As mentioned above the adjacent angles shares a common vertex and side. Such angles can be complementary angles or supplementary angles. Let's understand these angles as well:

  • Adjacent complementary angle:- If the sum of adjacent angles is equal to 90 degrees then angles will be complementary to each other.
  • Adjacent Supplementary angle:- If the sum of adjacent angles is equal to 180 degrees then angles will be supplementary to each other.

Adjacent Angles Definition

" Angles that are next to each other as such that they will share a common vertex and a common side and that too without overlapping each other."

Adjacent Angles Examples

We can relate real-life examples with the adjacent angle, see the below image for the most common example and you will understand in a clear and simple way.

  • Clock:- we can see the hour, minute, and second hand, it is forming adjacent angles and here second hand is the common arm.
  • Pizza:- we can see the slices are placed next to each other and the image clearly shows the real-life example of the adjacent angles.

Properties of Adjacent Angles

Now let's see the properties of the adjacent angles that will help someone to identify them without fail. 

By observing the above image, we can clearly say: 

  • Common Arm - it will always have the common arm.
  • Common vertex - it will share a common vertex.
  • Non-Common Arms (sides) - it will have non-common arms on either side of the common arm.
  • Supplementary or Complementary Angles - It can be either of them according to the angle measurements.
  • Non-common interior point - it will not share any interior point as a common one.

Important Note:

Below are a few points that should be known to you:

  • An acute angle be adjacent to an obtuse angle
  • The two obtuse angles can be adjacent angles
  • If the sum of two adjacent angles is 180, they will be called a linear pair of angles.
  • Linear pair angles are supplementary but all supplementary angles are not linear pair angles.

How to Identify Adjacent Angles?

Simply remember that adjacent angles will be formed when

 " they will share a common side and a common vertex".

If two angles satisfy the above statement then only they can be considered adjacent angles.
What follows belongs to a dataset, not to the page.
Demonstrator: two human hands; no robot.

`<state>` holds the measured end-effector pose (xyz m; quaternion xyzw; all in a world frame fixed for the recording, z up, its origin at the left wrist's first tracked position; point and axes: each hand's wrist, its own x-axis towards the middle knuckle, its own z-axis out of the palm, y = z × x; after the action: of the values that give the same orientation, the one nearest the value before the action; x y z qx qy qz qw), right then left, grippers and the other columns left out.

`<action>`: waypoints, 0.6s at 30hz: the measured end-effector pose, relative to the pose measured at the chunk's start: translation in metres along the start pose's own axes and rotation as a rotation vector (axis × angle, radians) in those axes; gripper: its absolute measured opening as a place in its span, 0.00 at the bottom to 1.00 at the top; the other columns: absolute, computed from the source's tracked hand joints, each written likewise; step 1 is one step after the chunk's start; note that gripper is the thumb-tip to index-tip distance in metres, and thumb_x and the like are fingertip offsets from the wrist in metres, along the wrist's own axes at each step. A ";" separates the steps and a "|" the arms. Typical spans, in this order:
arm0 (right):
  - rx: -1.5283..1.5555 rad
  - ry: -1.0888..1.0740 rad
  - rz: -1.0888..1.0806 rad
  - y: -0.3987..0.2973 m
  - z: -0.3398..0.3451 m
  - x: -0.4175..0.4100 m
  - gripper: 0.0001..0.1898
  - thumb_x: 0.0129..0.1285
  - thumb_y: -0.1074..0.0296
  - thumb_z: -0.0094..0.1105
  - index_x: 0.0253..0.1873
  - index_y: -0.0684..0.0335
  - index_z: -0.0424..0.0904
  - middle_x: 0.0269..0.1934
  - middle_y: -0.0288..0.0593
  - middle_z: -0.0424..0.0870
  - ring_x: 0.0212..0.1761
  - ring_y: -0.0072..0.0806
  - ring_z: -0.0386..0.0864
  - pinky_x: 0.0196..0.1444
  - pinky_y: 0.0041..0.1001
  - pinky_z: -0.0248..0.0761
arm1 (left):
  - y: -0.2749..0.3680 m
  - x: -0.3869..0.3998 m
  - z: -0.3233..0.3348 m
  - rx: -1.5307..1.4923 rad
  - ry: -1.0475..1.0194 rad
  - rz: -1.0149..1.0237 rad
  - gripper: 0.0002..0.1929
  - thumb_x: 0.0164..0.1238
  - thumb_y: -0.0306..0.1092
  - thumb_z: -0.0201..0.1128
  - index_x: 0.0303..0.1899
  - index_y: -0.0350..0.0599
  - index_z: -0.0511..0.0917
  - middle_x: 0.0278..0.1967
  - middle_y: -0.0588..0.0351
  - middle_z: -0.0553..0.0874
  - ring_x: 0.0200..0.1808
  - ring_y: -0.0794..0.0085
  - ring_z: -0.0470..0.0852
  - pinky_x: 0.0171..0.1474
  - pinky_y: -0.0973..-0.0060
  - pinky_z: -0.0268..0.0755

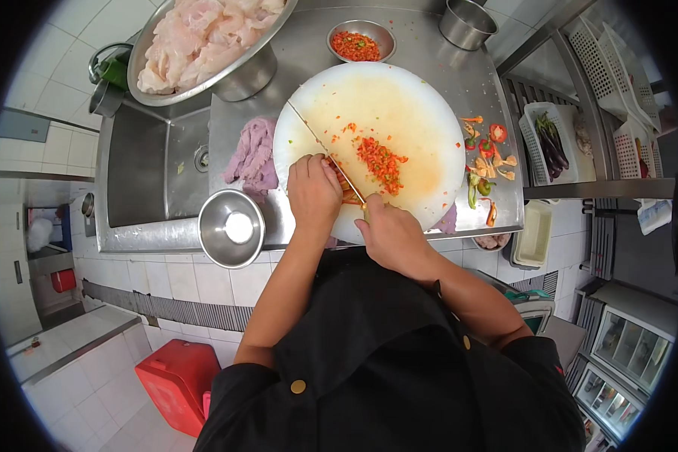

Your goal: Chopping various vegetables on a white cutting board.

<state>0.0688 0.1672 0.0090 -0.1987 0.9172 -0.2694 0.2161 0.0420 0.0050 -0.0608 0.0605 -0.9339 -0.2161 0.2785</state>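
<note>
My right hand point(392, 234) grips the handle of a kitchen knife point(327, 151), whose blade slants up and left over a round white cutting board point(429, 113). Beneath the fingers of my left hand point(315, 189), red pepper strips point(347, 191) are pressed against the board, close beside the blade; part of them is hidden. To the right of the knife lies a pile of diced red pepper point(382, 164) with some green bits. A steel bowl point(389, 37) behind the board contains more diced pepper point(356, 46).
Pepper tops and cores point(489, 158) lie right of the board. A purple cloth point(253, 152) and steel bowl point(231, 229) sit left, by the sink point(147, 164). A large basin point(220, 70) holds pale raw meat point(203, 39). A steel pot point(468, 25) stands back right.
</note>
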 end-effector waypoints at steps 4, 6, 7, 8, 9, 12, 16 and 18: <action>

In case, only sides are common or vertex then avoids considering them as the adjacent angles.

Let's understand it with the below examples

Look at the above image and we can clearly see:

  • Fig 1 is not adjacent - because angle 1 and 2 overlaps with each other.
  • Fig 2 is not adjacent - because they have a common side but not a common vertex.
  • Fig 3 is an adjacent one - It fulls filling the statement " common side and common vertex".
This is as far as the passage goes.